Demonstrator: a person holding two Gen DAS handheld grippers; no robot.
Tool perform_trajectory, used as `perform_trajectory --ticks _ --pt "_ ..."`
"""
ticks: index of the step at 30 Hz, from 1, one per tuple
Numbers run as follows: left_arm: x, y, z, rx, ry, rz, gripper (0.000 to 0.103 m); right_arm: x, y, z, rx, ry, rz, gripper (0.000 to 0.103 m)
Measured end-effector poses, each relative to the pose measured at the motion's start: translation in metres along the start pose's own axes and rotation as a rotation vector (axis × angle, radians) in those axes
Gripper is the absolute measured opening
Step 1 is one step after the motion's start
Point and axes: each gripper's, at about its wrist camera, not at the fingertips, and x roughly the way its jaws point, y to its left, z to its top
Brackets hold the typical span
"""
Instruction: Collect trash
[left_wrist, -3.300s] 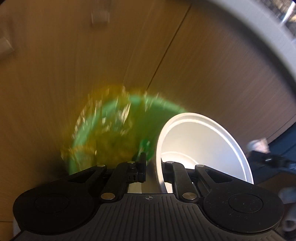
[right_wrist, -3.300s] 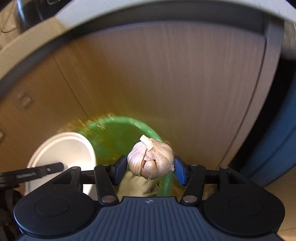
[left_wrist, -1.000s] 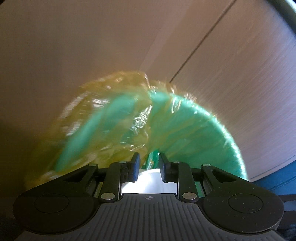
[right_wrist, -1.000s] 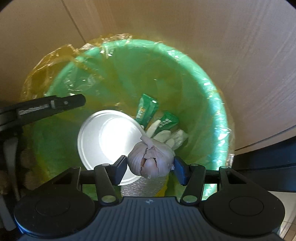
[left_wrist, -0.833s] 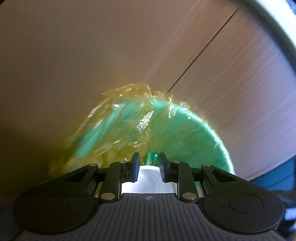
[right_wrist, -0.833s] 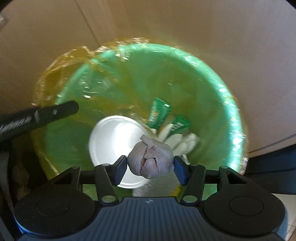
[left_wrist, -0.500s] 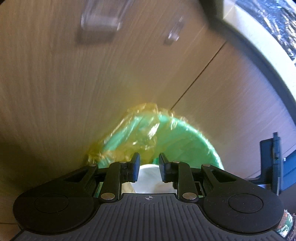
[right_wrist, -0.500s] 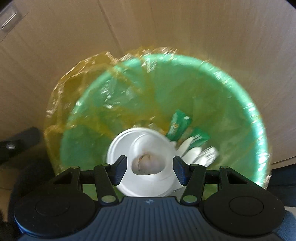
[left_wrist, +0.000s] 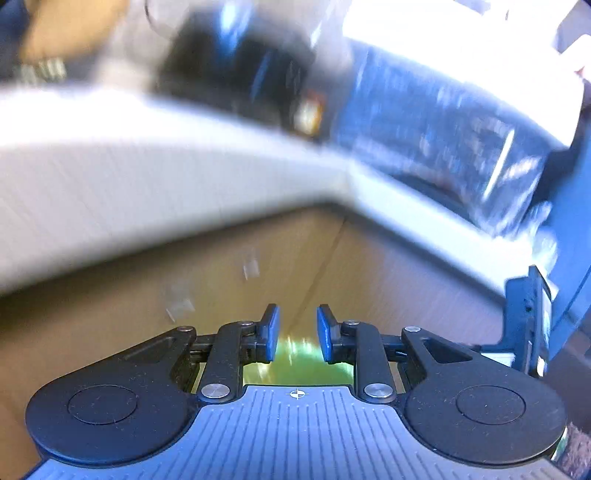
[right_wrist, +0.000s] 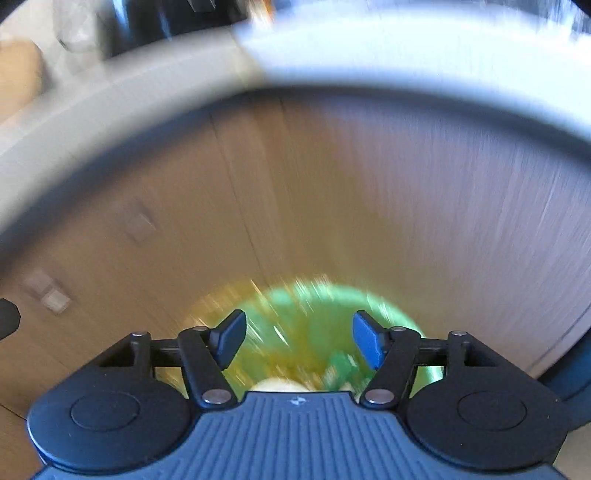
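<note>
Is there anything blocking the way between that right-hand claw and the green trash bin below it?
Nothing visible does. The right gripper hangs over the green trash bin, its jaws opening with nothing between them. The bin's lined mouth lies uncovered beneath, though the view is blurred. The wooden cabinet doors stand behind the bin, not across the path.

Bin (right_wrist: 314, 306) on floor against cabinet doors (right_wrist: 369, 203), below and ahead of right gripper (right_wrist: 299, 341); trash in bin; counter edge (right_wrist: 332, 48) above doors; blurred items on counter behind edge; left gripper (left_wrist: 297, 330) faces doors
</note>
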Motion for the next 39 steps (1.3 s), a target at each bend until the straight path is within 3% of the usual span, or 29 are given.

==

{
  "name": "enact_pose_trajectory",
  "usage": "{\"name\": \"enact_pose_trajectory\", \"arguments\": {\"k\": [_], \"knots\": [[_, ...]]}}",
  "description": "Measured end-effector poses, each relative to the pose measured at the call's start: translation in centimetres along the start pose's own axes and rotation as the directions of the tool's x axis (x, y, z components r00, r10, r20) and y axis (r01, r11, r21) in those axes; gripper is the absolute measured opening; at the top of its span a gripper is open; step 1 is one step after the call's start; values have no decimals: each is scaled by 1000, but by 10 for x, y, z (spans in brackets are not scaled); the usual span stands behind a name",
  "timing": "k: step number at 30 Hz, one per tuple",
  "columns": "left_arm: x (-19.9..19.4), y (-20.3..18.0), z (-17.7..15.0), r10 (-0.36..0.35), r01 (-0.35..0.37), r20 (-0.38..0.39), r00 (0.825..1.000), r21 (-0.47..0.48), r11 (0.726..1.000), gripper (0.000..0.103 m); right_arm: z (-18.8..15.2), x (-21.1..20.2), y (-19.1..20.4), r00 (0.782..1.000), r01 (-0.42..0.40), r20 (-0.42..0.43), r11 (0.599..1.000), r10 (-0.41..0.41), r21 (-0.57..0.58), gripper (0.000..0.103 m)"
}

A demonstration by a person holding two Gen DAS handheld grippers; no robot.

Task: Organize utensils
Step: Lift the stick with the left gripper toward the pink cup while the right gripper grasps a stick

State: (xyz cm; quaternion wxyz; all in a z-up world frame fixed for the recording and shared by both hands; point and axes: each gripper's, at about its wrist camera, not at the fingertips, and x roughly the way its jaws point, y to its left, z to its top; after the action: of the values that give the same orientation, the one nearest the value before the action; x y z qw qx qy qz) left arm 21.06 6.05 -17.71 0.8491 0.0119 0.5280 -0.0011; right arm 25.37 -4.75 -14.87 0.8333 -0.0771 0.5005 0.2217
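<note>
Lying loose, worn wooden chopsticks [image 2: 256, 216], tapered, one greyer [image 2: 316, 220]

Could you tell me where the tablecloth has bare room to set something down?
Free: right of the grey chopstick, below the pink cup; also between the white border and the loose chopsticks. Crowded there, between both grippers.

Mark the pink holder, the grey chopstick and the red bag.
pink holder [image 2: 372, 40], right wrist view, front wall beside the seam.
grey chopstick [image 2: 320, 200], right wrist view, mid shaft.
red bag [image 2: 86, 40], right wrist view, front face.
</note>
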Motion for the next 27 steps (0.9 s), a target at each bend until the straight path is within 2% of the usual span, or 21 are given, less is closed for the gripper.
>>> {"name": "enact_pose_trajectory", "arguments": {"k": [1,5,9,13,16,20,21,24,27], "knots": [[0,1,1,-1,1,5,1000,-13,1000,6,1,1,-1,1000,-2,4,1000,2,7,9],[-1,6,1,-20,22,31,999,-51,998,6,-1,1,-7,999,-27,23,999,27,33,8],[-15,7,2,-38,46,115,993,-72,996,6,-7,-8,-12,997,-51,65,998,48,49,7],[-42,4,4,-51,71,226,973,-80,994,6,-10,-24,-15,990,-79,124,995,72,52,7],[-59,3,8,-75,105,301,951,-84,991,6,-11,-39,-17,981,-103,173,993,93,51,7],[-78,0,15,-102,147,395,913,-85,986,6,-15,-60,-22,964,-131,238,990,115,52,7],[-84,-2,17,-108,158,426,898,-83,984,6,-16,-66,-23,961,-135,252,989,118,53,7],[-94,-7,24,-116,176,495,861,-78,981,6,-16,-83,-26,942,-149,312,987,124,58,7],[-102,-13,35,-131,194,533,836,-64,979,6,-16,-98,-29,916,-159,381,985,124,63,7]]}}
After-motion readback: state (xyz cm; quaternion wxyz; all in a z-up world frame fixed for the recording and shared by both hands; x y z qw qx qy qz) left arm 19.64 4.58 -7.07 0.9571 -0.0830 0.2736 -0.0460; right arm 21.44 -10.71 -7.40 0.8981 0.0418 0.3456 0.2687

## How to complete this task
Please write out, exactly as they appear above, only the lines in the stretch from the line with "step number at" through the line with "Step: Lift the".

## Finished exercise
  "timing": "k: step number at 30 Hz, one per tuple",
  "columns": "left_arm: x (-19.9..19.4), y (-20.3..18.0), z (-17.7..15.0), r10 (-0.36..0.35), r01 (-0.35..0.37), r20 (-0.38..0.39), r00 (0.825..1.000), r21 (-0.47..0.48), r11 (0.726..1.000), gripper (0.000..0.103 m); right_arm: z (-18.8..15.2), x (-21.1..20.2), y (-19.1..20.4), r00 (0.782..1.000), r01 (-0.42..0.40), r20 (-0.42..0.43), r11 (0.599..1.000), r10 (-0.41..0.41), r21 (-0.57..0.58), gripper (0.000..0.103 m)"
}

A demonstration by a person holding two Gen DAS handheld grippers; no robot.

Task: Organize utensils
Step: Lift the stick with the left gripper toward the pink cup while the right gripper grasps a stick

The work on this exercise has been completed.